I have been trying to debug this code for hours. I don't know why it is not rearranging the terms. I have tried everything I can think of. Can someone help? Thanks.
public void heapify(int i) // utility routine to percolate down from index i
{
printHeap();
int left, r, min;
Process tmp;
left = lchild(i); // left child
r = rchild(i); // right child
if(left < size() && A[left].compareTo(A[i])<0) // find smallest child
min = left; // save index of smaller child
else
min = i;
if(r < size() && A[r].compareTo(A[min])<0)
min = r; // save index of smaller child
if(min != i) // swap and percolate, if necessary
{
tmp = A[i]; // exchange values at two indices
A[i] = A[min];
A[min] = tmp;
heapify(min);
// call heapify
}// end if
printHeap();
}// end method heapify
private int lchild(int i) {
return 2 * i + 1;
}
private int rchild(int i) {
return 2 * i + 2;
}
Even when I call heapify on every element of the heap it doesn't work :/ Here is the compareTo. It is supposed to arrange max heap using priority first then if there is a tie it goes to a unique time arrived value.

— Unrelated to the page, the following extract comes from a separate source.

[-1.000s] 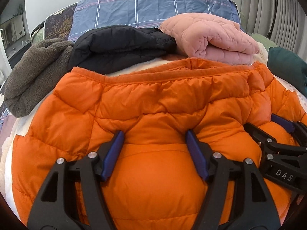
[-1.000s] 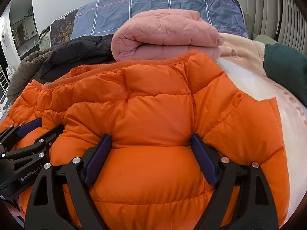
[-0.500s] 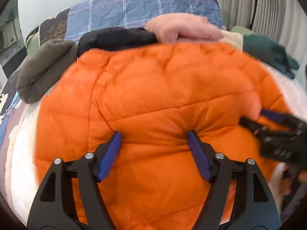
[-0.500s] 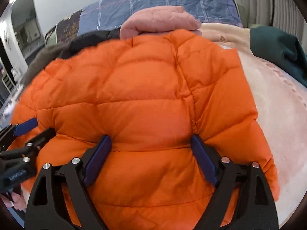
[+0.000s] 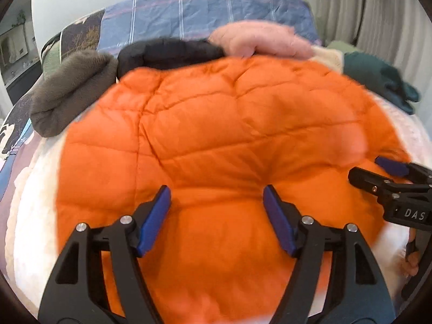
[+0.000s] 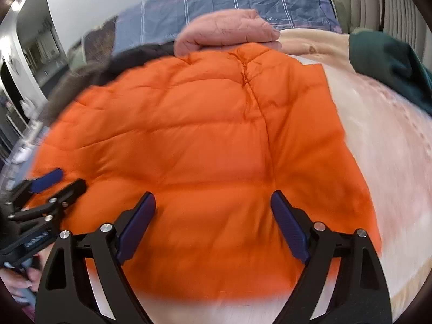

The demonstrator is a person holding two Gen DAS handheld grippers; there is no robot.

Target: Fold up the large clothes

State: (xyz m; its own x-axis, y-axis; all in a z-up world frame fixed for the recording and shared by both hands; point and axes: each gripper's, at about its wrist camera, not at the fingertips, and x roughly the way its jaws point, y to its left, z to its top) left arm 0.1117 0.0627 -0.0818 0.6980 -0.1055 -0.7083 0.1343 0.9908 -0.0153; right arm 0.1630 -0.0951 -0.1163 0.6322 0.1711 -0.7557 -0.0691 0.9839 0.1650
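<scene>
Both wrist views look steeply down, close over one orange jacket (image 5: 216, 140).

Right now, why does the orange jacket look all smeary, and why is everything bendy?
Left wrist view: the orange jacket is blurred at its edges, the pink bundle too. Right wrist view: the jacket's near edge smears into the pale bedcover. Both views: the fisheye lens curves the scene and leaves dark corners.

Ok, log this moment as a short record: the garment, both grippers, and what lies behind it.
garment: orange puffer jacket, on a pale blanket
left gripper: clamped on a thick fold of the jacket
right gripper: likewise, beside the left
behind: grey fleece, black garment, folded pink garment
far right: dark green garment
</scene>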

public int compareTo(Process o) {
int val;
if (this.priority > o.getPriority()) {
val = -1;
} else if (this.priority == o.getPriority()) {
if (this.arrivalTime < o.getArrivalTime()) { //Earlier time
val = -1;
} else {
val = 1;
}
} else {
val = 1;
}
return val;
}
The fastest known way to organize an array into a heap is called Floyd's Algorithm. You start at the middle of the array and move towards the root, sifting each item down as required. In your case:
for (int i = size()/2; i >= 0; --i)
{
heapify(i);
}
You should be able to call the heapify function that you supplied.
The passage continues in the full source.